ELECTROCORTICOGRAPHY SIGNALS ON PROSTHETICS IN A HUMAN SUBJECT

robotic hand capturing butterfly

ELECTROCORTICOGRAPHY SIGNALS ON PROSTHETICS IN A HUMAN SUBJECT

Review of Electrocorticography Signals on Prosthetics in a Human Subject

The article “Individual Finger Control of the Modular Prosthetic Limb using High-Density Electrocorticography in a Human Subject” by Hotson, McMullen, Fifer, Johannes, Katyal, Para, Armiger, Anderson, Thakor, Wester, and Crone (2016), employs the use of native sensorimotor depictions of fingers in the brain-machine interface to attain real-time online regulation of distinct prosthetic fingers. According to this article, brain-machine interfaces provide an auspicious technique for reinstating functions to individuals suffering from severe paralysis.  Furthermore, the article argues that by providing direct cortical regulation over robotic prosthetic devices, brain-machine interfaces may allow patients with spinal cord injury (SCI) to carry out activities of daily living (ADLs) vital for their self-sufficiency. Nonetheless, the article agrees that most of these activities, including taking medications and preparing food, necessitate a certain extent of hand dexterity that has not yet been attained by the brain-machine interfaces.

The article states that this ability can only be attained through intricate hand activities based on the regulation of distinct fingers. Deciphering the neural associates of finger regulation, as highlighted by this article, has been analyzed in the past (Fifer, Acharya, Benz, Mollazadeh, Crone, & Thakor, 2012). Nonetheless, Fifer et al. (2012) agree that researchers have not been able to depict online independent regulation of individual fingers. The article acknowledges that online cortical regulation of finger activities has only been attained with regards to the coordinated actions of multiple fingers. According to Hotson et al. (2016), electrocorticography (ECoG) motions obtained from sensorimotor regions have been utilized offline to restructure hand aperture and categorize various hand gestures. Moreover, the article also claims that electrocorticography has also been employed to continually regulate gasping motions in line with arm motions and categorize diverse types of grasps (Yanagisawa, Hirata, Saitoh, Goto, Kishima, Fukuma, Yokoi, Kamitani, & Yoshimine, 2011).

Hotson et al. (2016) also assert that neural firing rates from microelectrode arrays (MEAs) have also been employed to conduct online cortical regulation of grasping in both humans and nonhuman primates. As stated in this article, offline deciphering of finger actions has been attained with microelectrode arrays in nonhuman primates. However, MEA recordings are rare among humans and experience suffering from abrasion of reliable individual units throughout time. Besides, the article asserts that the constrained cortical regions covered by the microelectrode arrays may fail to adequately sample the cortical linkages of potential use in brain-machine interfaces. Hotson et al. (2016) show that the movements of fingers are epitomized in a greater section of sensorimotor in humans compared to monkeys, and despite the potential significant overlap in motor depictions for distinct fingers, it is integrally difficult for microelectrode arrays to leverage what somatotopic is available.

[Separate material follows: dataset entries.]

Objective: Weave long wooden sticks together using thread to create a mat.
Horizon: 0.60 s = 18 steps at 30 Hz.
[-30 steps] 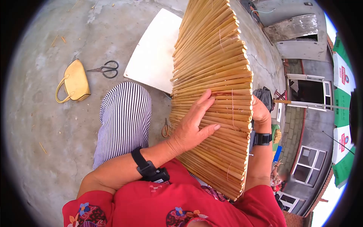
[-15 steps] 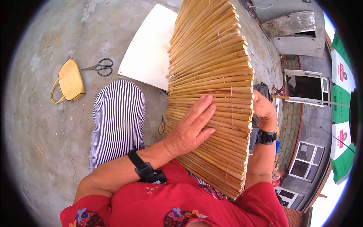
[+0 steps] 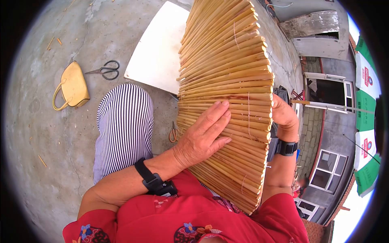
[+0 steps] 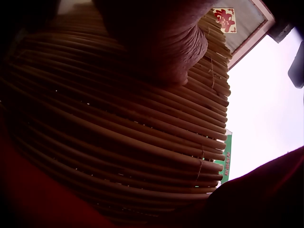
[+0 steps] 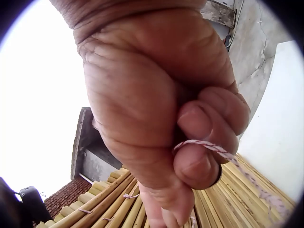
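A mat of straight yellow-brown stalks [image 3: 227, 77], bound side by side with thin thread, stands across the lap. Flat on its near face rests my left hand [image 3: 204, 133], fingers extended across the stalks. Seen from the left wrist, that left hand [image 4: 166, 52] is dark and partly out of frame. My right hand [image 3: 285, 113] is behind the mat's right edge, its fingers mostly hidden in the head view. In the right wrist view the right hand [image 5: 142, 99] has curled fingers gripping a red-and-white twisted string [image 5: 202, 143], which trails across the stalks.
On the concrete floor to the left lie black-handled scissors [image 3: 107, 70] and a yellow handbag [image 3: 73, 87]. A white board [image 3: 156, 50] lies beyond the mat. Orange-handled scissors [image 3: 173, 133] are close to its left edge. A striped trouser leg [image 3: 125, 125] is left of the mat.
My left hand has slid slightly left and its fingers have closed together on the stalks. The right hand has shifted slightly right behind the edge. The floor items appear further left as the view turned.
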Available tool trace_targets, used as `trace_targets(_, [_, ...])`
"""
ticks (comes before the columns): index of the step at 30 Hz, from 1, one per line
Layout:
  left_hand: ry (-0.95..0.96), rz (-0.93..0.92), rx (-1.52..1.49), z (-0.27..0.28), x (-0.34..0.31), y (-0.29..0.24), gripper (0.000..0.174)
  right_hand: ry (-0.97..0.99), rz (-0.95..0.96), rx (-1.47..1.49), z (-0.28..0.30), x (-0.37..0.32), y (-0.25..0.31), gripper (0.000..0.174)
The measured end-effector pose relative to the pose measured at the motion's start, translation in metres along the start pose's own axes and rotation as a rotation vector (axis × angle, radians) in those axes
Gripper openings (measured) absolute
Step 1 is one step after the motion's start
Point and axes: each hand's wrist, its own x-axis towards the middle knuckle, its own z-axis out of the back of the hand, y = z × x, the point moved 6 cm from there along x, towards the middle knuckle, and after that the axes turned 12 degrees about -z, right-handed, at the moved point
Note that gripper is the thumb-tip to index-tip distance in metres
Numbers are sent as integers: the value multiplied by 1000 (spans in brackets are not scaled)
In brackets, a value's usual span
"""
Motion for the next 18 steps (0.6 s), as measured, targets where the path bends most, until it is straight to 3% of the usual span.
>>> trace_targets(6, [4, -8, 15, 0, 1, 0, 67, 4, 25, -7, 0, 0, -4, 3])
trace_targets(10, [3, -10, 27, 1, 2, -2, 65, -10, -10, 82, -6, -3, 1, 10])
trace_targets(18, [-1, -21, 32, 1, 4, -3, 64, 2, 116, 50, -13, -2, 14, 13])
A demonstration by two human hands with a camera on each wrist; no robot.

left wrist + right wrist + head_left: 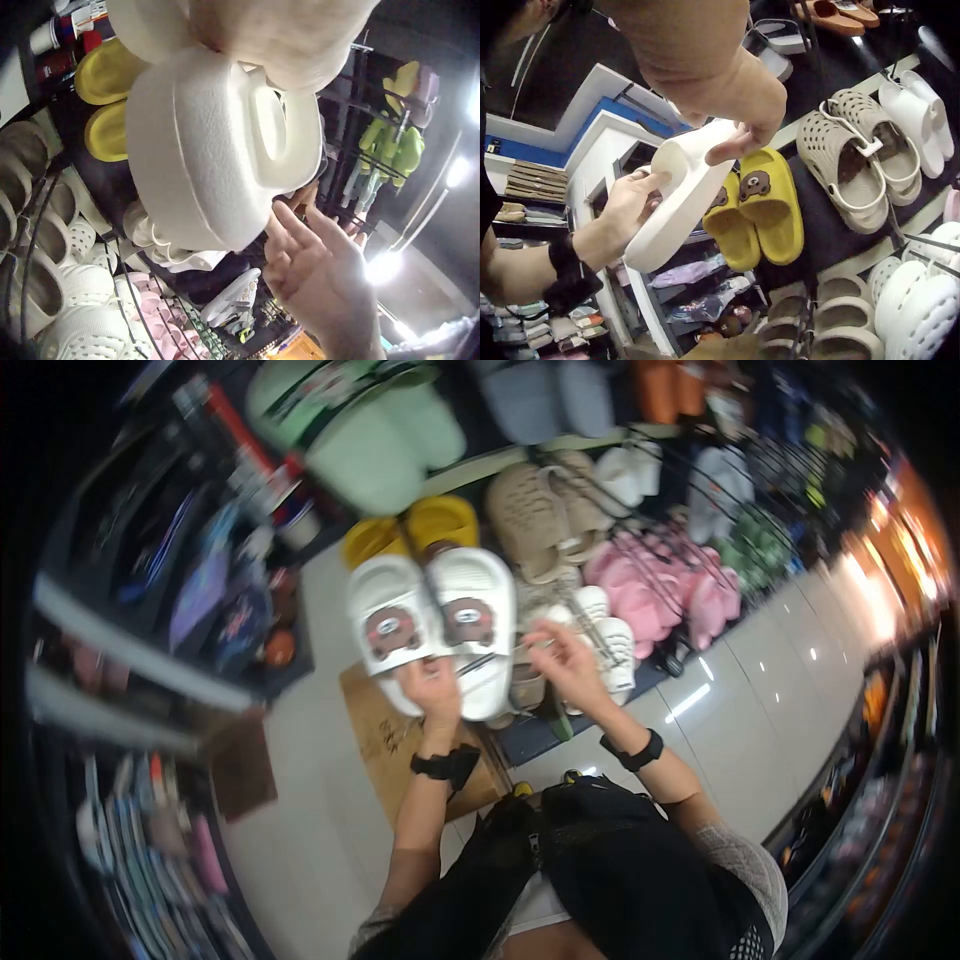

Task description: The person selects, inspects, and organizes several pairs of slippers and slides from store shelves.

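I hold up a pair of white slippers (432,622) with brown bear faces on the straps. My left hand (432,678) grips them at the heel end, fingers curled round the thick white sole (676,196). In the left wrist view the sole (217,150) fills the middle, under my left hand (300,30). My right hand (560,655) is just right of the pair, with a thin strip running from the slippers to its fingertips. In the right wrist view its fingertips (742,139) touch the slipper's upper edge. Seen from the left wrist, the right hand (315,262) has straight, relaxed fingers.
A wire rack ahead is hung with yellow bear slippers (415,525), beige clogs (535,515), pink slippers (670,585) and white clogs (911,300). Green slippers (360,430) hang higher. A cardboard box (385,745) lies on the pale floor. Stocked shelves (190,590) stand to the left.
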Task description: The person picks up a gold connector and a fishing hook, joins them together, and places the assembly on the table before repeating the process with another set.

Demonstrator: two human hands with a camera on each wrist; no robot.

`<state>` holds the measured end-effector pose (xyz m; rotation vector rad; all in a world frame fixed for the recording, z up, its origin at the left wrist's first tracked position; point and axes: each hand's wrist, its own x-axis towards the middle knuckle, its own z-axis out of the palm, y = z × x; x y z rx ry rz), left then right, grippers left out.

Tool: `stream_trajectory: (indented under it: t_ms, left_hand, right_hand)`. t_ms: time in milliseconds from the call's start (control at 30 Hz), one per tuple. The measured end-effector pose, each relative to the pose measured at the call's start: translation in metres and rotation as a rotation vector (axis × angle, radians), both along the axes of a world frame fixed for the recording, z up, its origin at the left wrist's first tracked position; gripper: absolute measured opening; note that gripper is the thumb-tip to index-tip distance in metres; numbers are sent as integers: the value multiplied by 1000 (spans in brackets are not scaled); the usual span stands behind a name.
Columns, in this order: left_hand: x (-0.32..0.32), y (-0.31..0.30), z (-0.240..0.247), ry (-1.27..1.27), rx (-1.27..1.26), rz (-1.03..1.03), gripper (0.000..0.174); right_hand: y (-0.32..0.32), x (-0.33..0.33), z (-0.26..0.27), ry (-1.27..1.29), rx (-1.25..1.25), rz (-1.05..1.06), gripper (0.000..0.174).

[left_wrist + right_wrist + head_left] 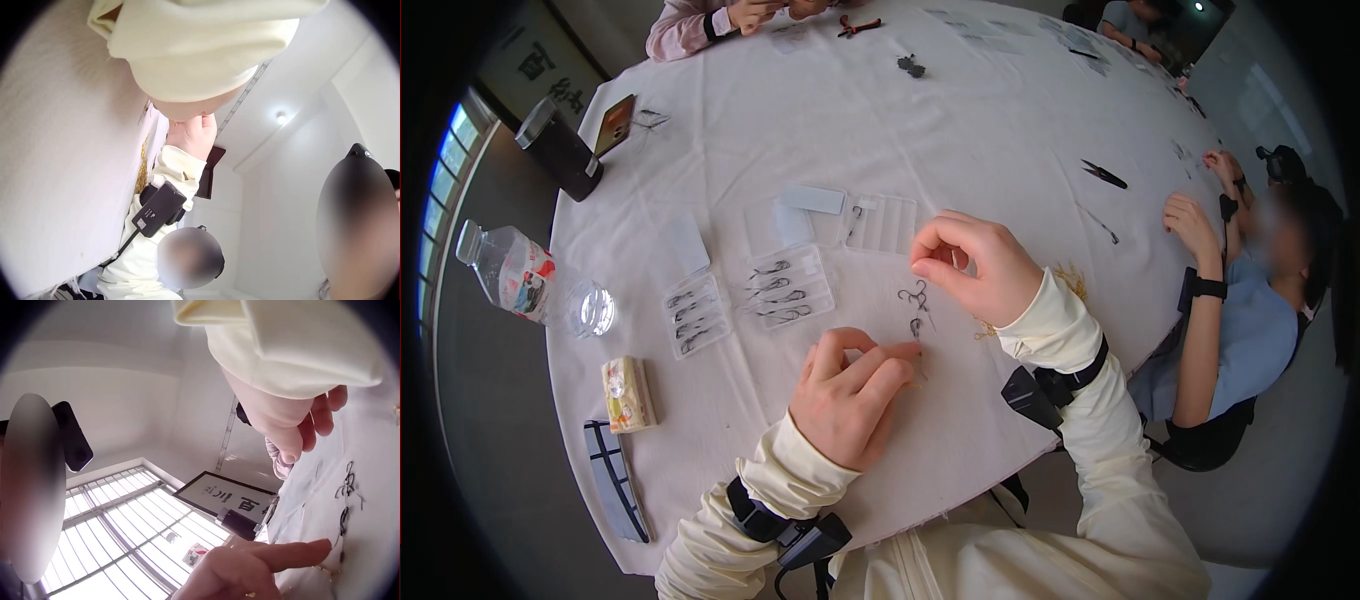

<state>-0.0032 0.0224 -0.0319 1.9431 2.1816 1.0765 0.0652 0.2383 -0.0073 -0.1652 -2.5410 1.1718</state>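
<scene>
Dark fishing hooks (913, 294) lie in a small tangle on the white tablecloth between the two hands. My left hand (847, 395) is just below them, its index finger stretched out to a dark hook bundle (916, 327); its thumb is hidden in the head view. In the right wrist view, the left index fingertip (325, 549) is right beside the dark hooks (344, 519). Above the tangle hovers my right hand (978, 262), fingers loosely bent and thumb near the index fingertip, with nothing visible between them. Gold-coloured hooks (1072, 284) lie partly behind the right sleeve.
Clear compartment boxes with dark hooks (790, 290) (697, 315) are left of the hands; another box (880, 222) stands behind. A bottle (530, 280), tissue pack (629, 394) and dark flask (560, 150) line the left edge. Black snips (1104, 174) lie to the right, near another person's arm.
</scene>
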Motion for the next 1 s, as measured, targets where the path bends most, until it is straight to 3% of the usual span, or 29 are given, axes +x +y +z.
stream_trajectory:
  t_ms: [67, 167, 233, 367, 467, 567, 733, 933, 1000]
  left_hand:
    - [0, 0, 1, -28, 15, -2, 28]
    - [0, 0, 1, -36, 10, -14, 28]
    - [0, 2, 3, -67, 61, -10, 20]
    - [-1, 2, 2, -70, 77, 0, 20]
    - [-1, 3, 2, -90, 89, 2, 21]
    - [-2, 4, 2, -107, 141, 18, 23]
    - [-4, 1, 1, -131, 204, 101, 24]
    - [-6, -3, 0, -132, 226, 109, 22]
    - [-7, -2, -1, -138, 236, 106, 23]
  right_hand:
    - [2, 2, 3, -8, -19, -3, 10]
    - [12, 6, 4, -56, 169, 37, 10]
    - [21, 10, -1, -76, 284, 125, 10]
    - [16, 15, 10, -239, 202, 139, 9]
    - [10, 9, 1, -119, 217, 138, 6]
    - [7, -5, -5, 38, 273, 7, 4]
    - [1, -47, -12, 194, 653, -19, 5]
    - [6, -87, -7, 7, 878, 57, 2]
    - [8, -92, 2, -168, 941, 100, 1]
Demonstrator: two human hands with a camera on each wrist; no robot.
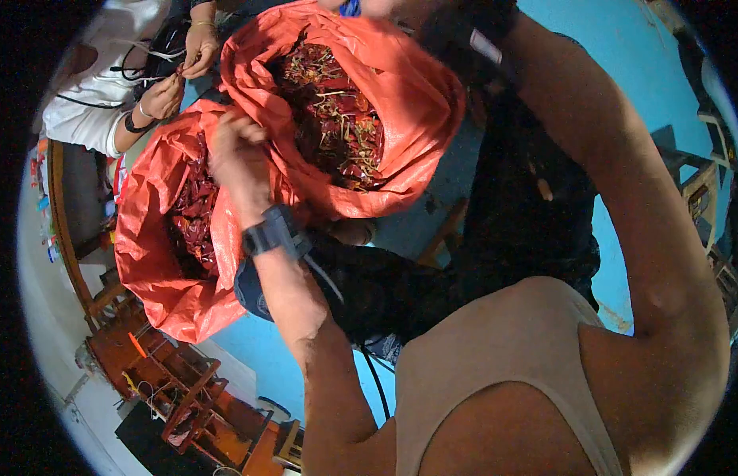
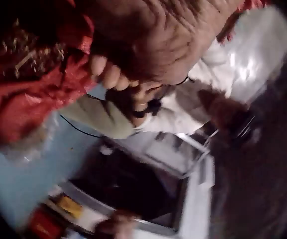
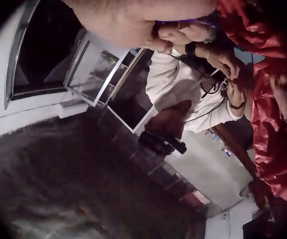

On the other hand, Hotson et al. (2016) assert that electrocorticography can deliver stable increased area coverage of sensorimotor regions, offering control from different anatomical spots. For instance, Hotson et al.’s “Individual Finger Control of the Modular Prosthetic Limb using High-Density Electrocorticography in a Human Subject”  claims that coverage of both hand and arm regions using a single electrocorticography grid allows a subject concurrently to control their capacity to grasp or reach an object with a prosthetic limb. This study, alongside others conducted, have mainly employed the use of electrocorticography high gamma signals for online regulation (Yanagisawa, Hirata, Saitoh, Goto, Kishima, Fukuma, Yokoi, Kamitani, & Yoshimine, 2011). The study agrees that these spectral reactions are strong enough to be sensed in single trials. Nonetheless, because they depict firing rate shifts in populaces of cortical neurons, their functionality relies on the extent of utility segregation among these populaces.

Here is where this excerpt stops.